民間会社による県内自治体の住みここちランキングでは7年連続首位を獲得し続けており、子育て環境や生活利便性の高さが広く評価されている。
そんな府中町が今、大きな転換点を迎えようとしている。「町」から「市」への移行だ。
なぜ「市」を目指すのか――町長が語るねらい
府中町が「市」への移行を検討している背景には、今後見込まれる人口減少への危機感がある。1990年以降30年以上にわたって人口5万人以上を維持してきた府中町だが、少子高齢化の進行により、現状のままでは人口が減少していくと予測されている。寺尾光司町長は、市制移行によって〝イメージやブランド力〟が向上し、人口維持につながると説明する。
【府中町・寺尾光司町長】
「東京とか大阪から見れば、『町』といえば中山間地のイメージが強い。『市』ということになれば、広島駅から3キロということで、都市部であり大きな企業もあるということで、人・もの・情報をしっかり呼び寄せられると思っていて、そういった街づくりを進めていきたい」
一方で、日々の行政サービスの観点では「大きく変わることはほとんどない」としている。
「市」になるための条件とは
「市」への移行には、地方自治法と広島県条例の要件を満たす必要がある。「人口5万人以上」の要件についてはクリアしているが、県条例には「高校またはこれに準ずる学校が3校以上」という要件も定められている。現状、高校は県立安芸府中高校と通信制高校の2校。町内の専門学校が〝準ずる学校〟として認められるかどうかは、県との協議が必要な状況だ。
議会からも上がる慎重論
市制移行をめぐっては、町議会も慎重だ。
【府中町議会・力山彰議長】
「メリットが漠然としていて具体性がない。住民もなかなか納得しないと思う」
【府中町議会・二見伸吾議員】
「町が市になったからと言ってそのことだけで行政がよくなるわけではない。新たな自治体の名前がブランド力どころか、よくわからないような自治体の名称になってしまうのではないか」
【府中町議会・山口晃司議員】
「(一連の議論で必要なのは)府中町がどのように発展するかが想像しやすい話が出てくること。それをもとに住民の皆さんに説明して、その反応を大事にしていきたい」
議会が町に求めるのは、具体的な将来像の提示だ。
気になる「コスト」や自治体名の問題
市制移行に伴うコストも無視できない。過去に市制移行した自治体では、コンピューターシステムの改修や看板の修正などで2億円前後の経費が生じた事例がある。町は経費は国の特別交付税の対象となると説明しているが、現時点で具体的な算出は行っていない。
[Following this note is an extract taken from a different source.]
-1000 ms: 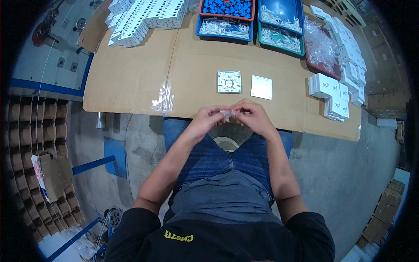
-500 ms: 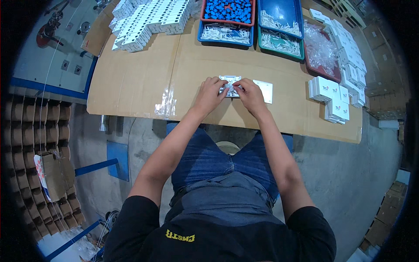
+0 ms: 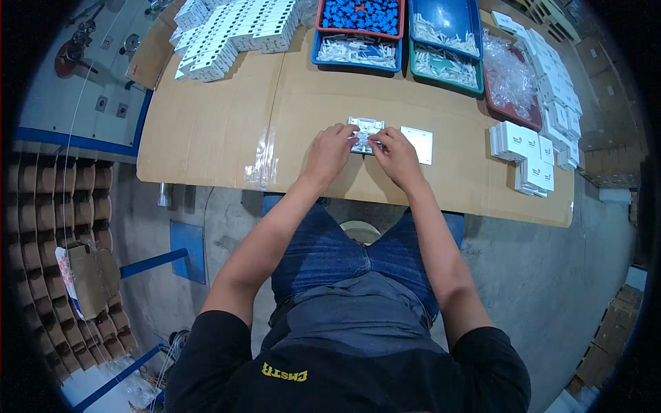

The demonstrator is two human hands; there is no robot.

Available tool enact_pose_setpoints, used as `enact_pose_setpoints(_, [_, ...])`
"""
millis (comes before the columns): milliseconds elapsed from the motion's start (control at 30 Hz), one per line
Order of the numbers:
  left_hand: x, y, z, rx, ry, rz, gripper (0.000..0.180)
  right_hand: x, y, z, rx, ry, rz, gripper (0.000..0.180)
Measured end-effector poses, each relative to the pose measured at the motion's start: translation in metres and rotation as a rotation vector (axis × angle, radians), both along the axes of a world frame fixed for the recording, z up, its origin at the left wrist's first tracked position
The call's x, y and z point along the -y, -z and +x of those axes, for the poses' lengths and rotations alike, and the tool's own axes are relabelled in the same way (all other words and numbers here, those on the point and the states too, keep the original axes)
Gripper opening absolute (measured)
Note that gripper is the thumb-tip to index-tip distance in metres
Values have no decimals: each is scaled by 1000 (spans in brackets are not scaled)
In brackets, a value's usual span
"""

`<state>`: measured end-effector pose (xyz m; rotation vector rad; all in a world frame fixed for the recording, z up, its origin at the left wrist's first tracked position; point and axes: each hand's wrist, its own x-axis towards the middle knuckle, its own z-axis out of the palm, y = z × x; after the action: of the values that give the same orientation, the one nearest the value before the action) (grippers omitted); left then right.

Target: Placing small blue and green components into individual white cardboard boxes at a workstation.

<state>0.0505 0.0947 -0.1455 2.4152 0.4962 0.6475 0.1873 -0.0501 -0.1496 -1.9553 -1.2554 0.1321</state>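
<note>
A small white square housing (image 3: 367, 126), its inside parts showing, lies on the cardboard-covered table in front of me. My left hand (image 3: 330, 153) holds its left edge, thumb and fingertips curled onto it. At the right side of the housing, my right hand (image 3: 398, 157) has thumb and forefinger pinched together; whatever sits between those fingertips is too small to tell. Just beyond the right hand lies a flat white square plate (image 3: 420, 144), touched by neither fingertip pair.
Several white boxy units (image 3: 234, 31) stand in rows at the far left. Trays hold blue pieces (image 3: 361, 15), slim white parts (image 3: 358, 50) and clear plastic bags (image 3: 508, 76). White square units are stacked at right (image 3: 527, 155). The cardboard tabletop (image 3: 206, 131) ends before my lap.
My right fingertips have shifted slightly on the housing, and more of its inside shows between the hands. The whole view has moved a little; the left hand keeps its hold.
</note>
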Motion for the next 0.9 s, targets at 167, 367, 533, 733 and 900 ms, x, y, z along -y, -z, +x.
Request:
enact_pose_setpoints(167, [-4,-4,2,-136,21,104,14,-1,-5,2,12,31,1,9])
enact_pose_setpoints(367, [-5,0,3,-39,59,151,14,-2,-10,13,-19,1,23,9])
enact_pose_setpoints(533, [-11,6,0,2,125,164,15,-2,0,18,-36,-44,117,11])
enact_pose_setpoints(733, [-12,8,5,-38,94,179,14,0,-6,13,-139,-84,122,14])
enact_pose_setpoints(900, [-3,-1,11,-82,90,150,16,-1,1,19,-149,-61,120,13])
また、自治体名の変更も伴うが、「府中市」はすでに県内や東京に存在するため、市への移行が決まった場合は、新たな市名の検討も必要になる。
住民の声も賛否さまざま
実際に暮らす住民の反応も一様ではない。
【30代】
「安芸郡府中町というと県外の人からみると田舎のイメージが強いので、賛成」
【20代】
「町より市のほうが大きいイメージがあるので、悪くないと思う」
一方で、現状維持を望む声も根強い。
【80代】
「人口が全国最多の町という意味でネームバリューがある気がする。町として頑張っているところを見てもらえるのではないか」
【60代】
「名前が変わること自体がデメリット。今まで登録しているものをすべて変えなければいけない。そういう負の側面の方が大きい気がする」
今後のスケジュール
町は5月に有識者や地域団体、企業などを交えた審議会を設置し、自治体の在り方や市の名称について第三者的な視点からも検証を進める。6月以降には住民向けの説明会やアンケートを実施し、住民の意向を踏まえた上で判断する。市制移行が実現する場合、早ければ2028年度中になる見込みで、今後の議論が注目される。